Assigned task. Within the records, determine how many lines contain the word "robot". Your reply must consist of that number only.

Records provided.
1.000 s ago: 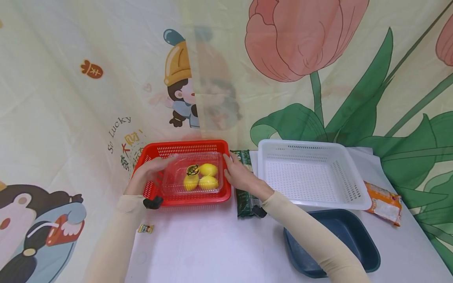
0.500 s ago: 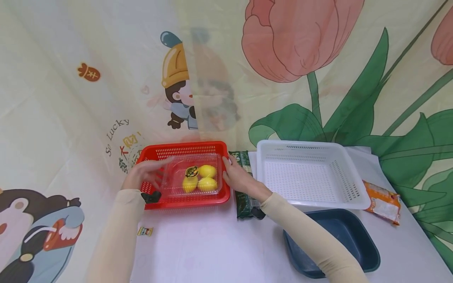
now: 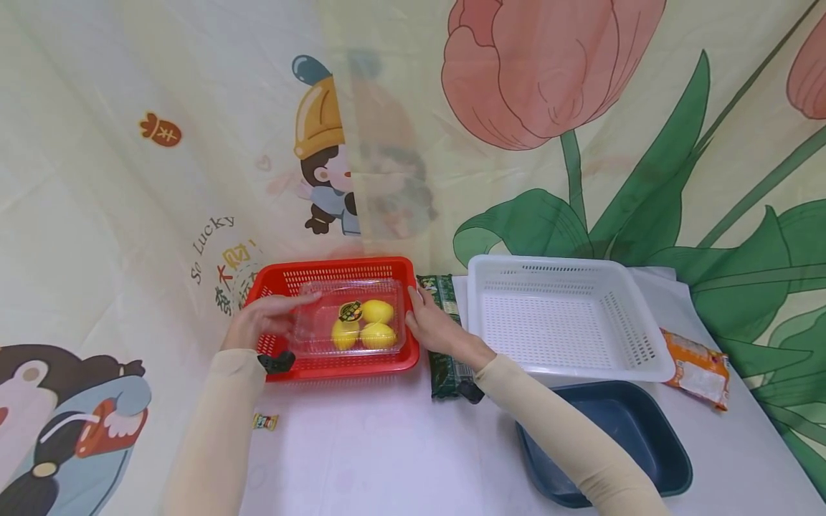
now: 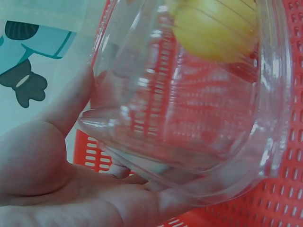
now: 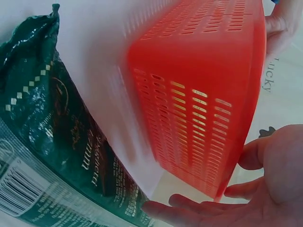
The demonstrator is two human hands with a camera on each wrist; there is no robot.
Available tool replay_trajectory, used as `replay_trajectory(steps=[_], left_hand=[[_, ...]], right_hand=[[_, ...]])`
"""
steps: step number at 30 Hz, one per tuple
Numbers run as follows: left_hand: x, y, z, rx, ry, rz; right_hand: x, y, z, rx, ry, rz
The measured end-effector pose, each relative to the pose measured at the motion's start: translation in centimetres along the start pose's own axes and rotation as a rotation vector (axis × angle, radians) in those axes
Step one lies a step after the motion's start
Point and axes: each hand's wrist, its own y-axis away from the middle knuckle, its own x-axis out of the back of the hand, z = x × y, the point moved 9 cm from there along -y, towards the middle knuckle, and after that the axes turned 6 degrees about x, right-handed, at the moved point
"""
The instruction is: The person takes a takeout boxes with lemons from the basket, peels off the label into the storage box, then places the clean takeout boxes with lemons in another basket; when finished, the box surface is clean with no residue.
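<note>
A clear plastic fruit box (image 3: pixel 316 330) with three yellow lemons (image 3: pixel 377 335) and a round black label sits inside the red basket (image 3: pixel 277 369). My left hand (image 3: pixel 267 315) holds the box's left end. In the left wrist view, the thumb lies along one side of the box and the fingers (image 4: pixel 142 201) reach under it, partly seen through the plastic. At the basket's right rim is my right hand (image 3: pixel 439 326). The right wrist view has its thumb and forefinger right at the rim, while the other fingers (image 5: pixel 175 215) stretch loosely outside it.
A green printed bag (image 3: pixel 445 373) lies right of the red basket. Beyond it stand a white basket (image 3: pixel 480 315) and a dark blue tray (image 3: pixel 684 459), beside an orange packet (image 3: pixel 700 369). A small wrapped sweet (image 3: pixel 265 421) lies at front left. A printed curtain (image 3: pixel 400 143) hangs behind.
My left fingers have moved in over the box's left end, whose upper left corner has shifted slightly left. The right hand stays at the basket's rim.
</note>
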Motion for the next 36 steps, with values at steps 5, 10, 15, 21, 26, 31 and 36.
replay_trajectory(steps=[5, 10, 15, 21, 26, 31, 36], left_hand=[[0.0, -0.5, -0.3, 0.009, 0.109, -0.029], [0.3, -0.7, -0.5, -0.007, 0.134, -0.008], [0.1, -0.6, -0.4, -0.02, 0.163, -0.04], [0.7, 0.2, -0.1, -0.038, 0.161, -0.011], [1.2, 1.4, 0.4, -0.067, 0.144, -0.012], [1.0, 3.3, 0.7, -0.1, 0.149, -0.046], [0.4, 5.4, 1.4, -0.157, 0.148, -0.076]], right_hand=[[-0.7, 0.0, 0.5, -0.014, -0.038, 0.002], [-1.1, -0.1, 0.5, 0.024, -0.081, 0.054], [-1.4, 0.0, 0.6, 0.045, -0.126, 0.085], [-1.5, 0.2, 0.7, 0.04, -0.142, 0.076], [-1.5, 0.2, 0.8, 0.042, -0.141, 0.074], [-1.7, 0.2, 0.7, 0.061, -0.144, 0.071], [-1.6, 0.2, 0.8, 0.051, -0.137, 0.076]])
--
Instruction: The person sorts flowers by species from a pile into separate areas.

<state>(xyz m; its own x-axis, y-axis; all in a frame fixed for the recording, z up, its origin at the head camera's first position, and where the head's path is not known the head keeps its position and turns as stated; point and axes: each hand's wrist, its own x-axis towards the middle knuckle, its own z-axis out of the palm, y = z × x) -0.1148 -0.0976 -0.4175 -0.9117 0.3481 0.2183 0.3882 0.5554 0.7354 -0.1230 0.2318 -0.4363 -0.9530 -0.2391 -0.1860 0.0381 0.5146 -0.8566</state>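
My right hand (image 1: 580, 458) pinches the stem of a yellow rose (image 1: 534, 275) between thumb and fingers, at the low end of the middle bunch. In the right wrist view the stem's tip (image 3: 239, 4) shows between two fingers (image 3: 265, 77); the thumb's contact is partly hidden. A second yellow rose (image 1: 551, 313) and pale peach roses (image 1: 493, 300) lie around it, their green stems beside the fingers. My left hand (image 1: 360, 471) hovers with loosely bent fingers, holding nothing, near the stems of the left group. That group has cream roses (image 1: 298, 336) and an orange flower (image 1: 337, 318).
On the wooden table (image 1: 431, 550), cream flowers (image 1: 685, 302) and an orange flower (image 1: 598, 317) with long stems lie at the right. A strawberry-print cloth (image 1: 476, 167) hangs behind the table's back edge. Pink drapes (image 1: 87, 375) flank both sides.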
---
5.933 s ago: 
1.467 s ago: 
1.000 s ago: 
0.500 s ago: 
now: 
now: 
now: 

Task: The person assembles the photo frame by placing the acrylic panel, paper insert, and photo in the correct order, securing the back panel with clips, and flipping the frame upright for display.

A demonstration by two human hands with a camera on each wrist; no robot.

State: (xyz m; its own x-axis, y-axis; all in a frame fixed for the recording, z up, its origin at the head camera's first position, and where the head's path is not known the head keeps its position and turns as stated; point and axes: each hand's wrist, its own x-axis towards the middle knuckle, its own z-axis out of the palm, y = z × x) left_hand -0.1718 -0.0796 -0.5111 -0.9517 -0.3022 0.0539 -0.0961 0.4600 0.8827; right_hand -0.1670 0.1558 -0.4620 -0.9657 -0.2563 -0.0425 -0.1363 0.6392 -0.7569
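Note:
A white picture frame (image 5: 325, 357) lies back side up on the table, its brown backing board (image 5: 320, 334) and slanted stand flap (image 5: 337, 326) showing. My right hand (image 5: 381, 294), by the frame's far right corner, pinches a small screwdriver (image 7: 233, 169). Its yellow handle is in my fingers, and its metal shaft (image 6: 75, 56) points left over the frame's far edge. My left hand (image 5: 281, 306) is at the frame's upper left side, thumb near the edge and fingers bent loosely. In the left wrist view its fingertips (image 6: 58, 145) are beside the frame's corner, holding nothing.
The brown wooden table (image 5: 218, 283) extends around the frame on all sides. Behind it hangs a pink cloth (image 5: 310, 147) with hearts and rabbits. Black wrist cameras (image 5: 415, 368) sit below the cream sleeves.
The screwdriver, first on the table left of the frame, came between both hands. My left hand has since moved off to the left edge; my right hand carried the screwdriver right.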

Reply to the task. 2